Si l'Olympique Lyonnais n'a toujours pas les épaules assez larges pour tutoyer les sommets de l'Europe, le club rhodanien reste le maitre de la Ligue 1. Dimanche soir à Gerland, les hommes d'Alain Perrin ont remporté la "finale" du Championnat de France face à Bordeaux. Au terme d'une rencontre à la fois plaisante et tendue - un vrai choc-, l'OL s'est imposé 4-2 et reprend six points d'avance sur les Girondins de Bordeaux. Une marge intéressante, sans doute plus en phase avec l'écart réel qui sépare les deux formations, mais qui n'a rien de définitive dans l'attribution du titre 2007/2008.
Alain Perrin en a convenu juste après le coup de sifflet final. Satisfait de l'orgueil de ses joueurs qui sont repartis de plus belle après l'élimination à Manchester en huitième de finale de la Ligue des Champions, l'ancien entraîneur de Troyes sait qu'il ne faut pas vendre la peau de l'ours avant de l'avoir tué. "Rien n'est encore fait, a tempéré Alain Perrin. Il était important de gagner ce match d'un point de vue comptable mais également pour pouvoir travailler dans la sérénité. Nous n'avons pratiquement rien fait du point de vue mathématique."

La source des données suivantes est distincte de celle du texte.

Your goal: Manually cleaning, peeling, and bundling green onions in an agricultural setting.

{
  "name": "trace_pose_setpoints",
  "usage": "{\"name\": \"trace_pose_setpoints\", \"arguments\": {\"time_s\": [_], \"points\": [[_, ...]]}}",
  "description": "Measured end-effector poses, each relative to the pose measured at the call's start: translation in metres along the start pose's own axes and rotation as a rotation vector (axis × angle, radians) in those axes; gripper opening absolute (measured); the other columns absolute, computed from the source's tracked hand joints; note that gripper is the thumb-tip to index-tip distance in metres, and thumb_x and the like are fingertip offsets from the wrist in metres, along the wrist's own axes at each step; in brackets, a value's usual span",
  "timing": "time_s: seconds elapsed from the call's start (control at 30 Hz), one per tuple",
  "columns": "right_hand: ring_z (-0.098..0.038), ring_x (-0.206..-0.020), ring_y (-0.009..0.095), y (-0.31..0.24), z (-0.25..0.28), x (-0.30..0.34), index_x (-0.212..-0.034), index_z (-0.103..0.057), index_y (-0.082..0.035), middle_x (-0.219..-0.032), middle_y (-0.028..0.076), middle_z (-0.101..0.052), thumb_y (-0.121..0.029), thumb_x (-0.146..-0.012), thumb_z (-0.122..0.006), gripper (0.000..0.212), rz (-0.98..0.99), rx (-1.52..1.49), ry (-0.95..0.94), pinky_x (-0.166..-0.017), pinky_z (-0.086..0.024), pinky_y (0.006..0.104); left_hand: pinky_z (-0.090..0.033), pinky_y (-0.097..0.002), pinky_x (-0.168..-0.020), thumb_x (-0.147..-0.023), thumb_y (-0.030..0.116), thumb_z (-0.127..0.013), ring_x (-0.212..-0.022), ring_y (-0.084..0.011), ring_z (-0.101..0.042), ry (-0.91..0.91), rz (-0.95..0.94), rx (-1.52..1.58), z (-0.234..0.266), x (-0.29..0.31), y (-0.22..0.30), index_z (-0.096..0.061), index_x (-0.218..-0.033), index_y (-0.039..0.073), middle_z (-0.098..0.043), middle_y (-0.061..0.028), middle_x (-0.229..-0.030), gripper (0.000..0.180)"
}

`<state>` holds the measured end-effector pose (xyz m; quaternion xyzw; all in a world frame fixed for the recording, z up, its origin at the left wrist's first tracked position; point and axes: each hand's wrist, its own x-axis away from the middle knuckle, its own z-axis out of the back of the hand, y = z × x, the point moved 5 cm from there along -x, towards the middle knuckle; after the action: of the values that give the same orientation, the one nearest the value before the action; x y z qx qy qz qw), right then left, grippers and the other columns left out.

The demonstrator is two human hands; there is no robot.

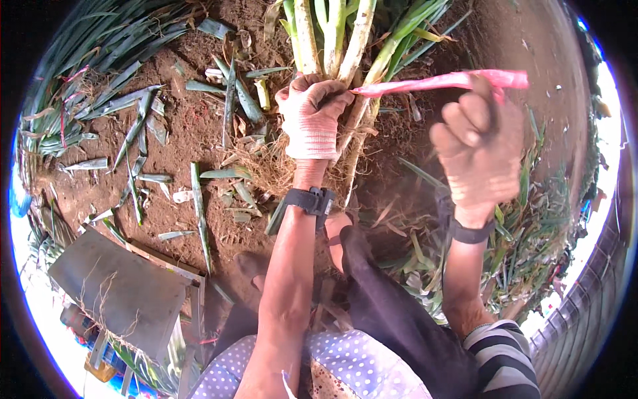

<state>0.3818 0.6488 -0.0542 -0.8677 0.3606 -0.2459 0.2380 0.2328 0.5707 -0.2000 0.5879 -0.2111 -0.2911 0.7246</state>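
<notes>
My left hand (311, 116), in a stained, light-coloured glove, is closed around the pale lower stems of a bundle of leeks (332, 43) at the top centre. Stringy roots (276, 166) hang below that grip. A pink plastic strip (425, 84) stretches from beside my left fingers toward the right. At its far end my right hand (480, 146), also gloved and slightly blurred, has its fingers curled around the strip. One leek stem (359, 123) leans outside my left grip, next to the strip. What lies inside my left palm is hidden.
Cut leaf pieces (199, 213) litter the brown soil. At the upper left lies a heap of leeks (86, 80), with pink ties visible. A low grey-topped stool (119, 282) stands at the lower left. Leaf trimmings (425, 266) pile up beside my legs on the right.
</notes>
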Motion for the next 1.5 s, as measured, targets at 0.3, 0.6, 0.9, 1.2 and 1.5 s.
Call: {"name": "trace_pose_setpoints", "arguments": {"time_s": [0.3, 0.6, 0.9, 1.2, 1.5], "points": [[-0.044, -0.060, 0.010, -0.040, 0.009, 0.035, -0.102, -0.057, 0.001, -0.073, 0.002, -0.054, -0.025, -0.090, -0.053, 0.029, 0.549, 0.783, 0.229, -0.064, -0.040, 0.0240, -0.034, -0.0351, -0.085, -0.064, 0.020, -0.076, -0.095, -0.0241, -0.042, 0.014, 0.022, -0.068, 0.005, -0.009, -0.010, -0.072, -0.077, 0.010, -0.058, -0.0053, -0.087, 0.017], [-0.057, -0.089, 0.028, 0.053, 0.020, -0.014, -0.108, -0.058, -0.010, -0.102, 0.011, -0.059, -0.035, -0.069, -0.074, 0.049, 0.697, 2.271, 0.179, -0.086, -0.042, 0.0402, -0.033, -0.0320, -0.089, -0.065, 0.009, -0.077, -0.095, -0.0194, -0.046, 0.019, 0.071, 0.018, 0.001, -0.007, -0.014, -0.070, -0.077, 0.005, -0.058, -0.0052, -0.089, 0.014], [-0.049, -0.052, 0.003, 0.100, 0.083, 0.004, -0.092, -0.065, -0.005, -0.060, -0.002, -0.056, -0.024, -0.088, -0.057, 0.021, -0.392, 1.205, 0.500, -0.047, -0.039, 0.0210, -0.033, -0.0349, -0.090, -0.065, 0.007, -0.075, -0.095, -0.0218, -0.048, 0.030, -0.049, -0.053, 0.001, 0.003, 0.002, -0.069, -0.081, 0.005, -0.059, -0.0074, -0.093, 0.017], [-0.058, -0.063, 0.014, 0.121, 0.038, 0.009, -0.097, -0.065, -0.008, -0.077, 0.011, -0.064, -0.027, -0.088, -0.058, 0.022, -0.317, 0.831, 0.340, -0.057, -0.046, 0.0274, -0.031, -0.0394, -0.090, -0.064, 0.013, -0.071, -0.092, -0.0229, -0.053, -0.030, -0.100, -0.045, 0.002, 0.010, 0.009, -0.067, -0.090, 0.010, -0.060, -0.0073, -0.094, 0.026], [-0.056, -0.084, 0.009, 0.071, 0.086, 0.009, -0.107, -0.062, -0.004, -0.095, 0.001, -0.065, -0.019, -0.085, -0.063, 0.027, -0.145, 0.731, 0.454, -0.075, -0.045, 0.0215, -0.030, -0.0397, -0.085, -0.073, 0.017, -0.068, -0.087, -0.0241, -0.053, -0.003, -0.255, -0.109, 0.000, 0.008, 0.008, -0.068, -0.080, 0.007, -0.059, -0.0085, -0.084, 0.012]]}}
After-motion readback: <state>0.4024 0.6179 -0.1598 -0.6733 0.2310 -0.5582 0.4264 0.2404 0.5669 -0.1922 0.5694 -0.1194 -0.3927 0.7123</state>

Six points d'avance à dix journées de la fin, la marge est cependant intéressante et l'Olympique Lyonnais peut considérer qu'il possède deux jokers dans son jeu. Cela pourrait être utile alors que le calendrier à venir n'est pas totalement favorable aux Rhodaniens qui devront se déplacer à six reprises d'ici la fin du Championnat de France (Monaco, Valenciennes, Marseille, Strasbourg, Nice et Auxerre). Les Girondins disputeront une rencontre de moins hors de leurs bases d'ici le mois de mai et le coup de sifflet final de la saison 2007/2008. Alain Perrin n'a d'ailleurs pas oublié de signaler que le titre, pour lui, "se jouera à l'extérieur."
Bodmer, l'autre vainqueur
D'ici ces échéances et le prochain épisode du championnat, l'Olympique Lyonnais va pouvoir savourer sagement et éteindre les petits départs de feu qui avaient pris ces derniers jours. Entre "l'affaire Benzema-Ben Arfa", le niveau de jeu actuel de Juninho et, évidemment, l'élimination sans passion à Old Trafford, on avait beaucoup parlé de l'OL. Mais pas toujours en termes élogieux. Pas assez en tout cas selon l'état major et le staff rhodanien. "Durant les quarante-huit heures qui ont suivi le match à Manchester, les joueurs ont été touchés par les attaques venues de l'extérieur, a confirmé Christophe Galtier. On a senti le groupe monter en pression avec une grande détermination. Depuis vendredi, les leaders et les cadres ont fait le travail nécessaire, c'est très important pour le vestiaire."
Mathieu Bodmer, auteur d'un doublé et héros d'un soir, ne dit pas le contraire. "Ces derniers temps, les joueurs ont été égratignés dans la presse, on avait à coeur de montrer que cette première place n'était pas imméritée". L'ancien Lillois est, individuellement, le grand gagnant de cette soirée. Arrivé à Lyon à l'intersaison, il a eu du mal à se mettre en route. Entre ses dépannages en défense centrale, des prestations insuffisantes au milieu de terrain et une concurrence exacerbée, Bodmer avait eu du mal à faire son trou. Après quelques prestations de qualité, il a confirmé face à Bordeaux son retour en forme en marquant les deux premiers buts et en mettant son équipe sur la voie du succès. "Enchaîner les matches fait que je tente des choses, j'essaie de rentabiliser au maximum mon temps de jeu. En tout cas, je n'ai jamais perdu confiance." A l'image de l'OL. Bordeaux en est témoin.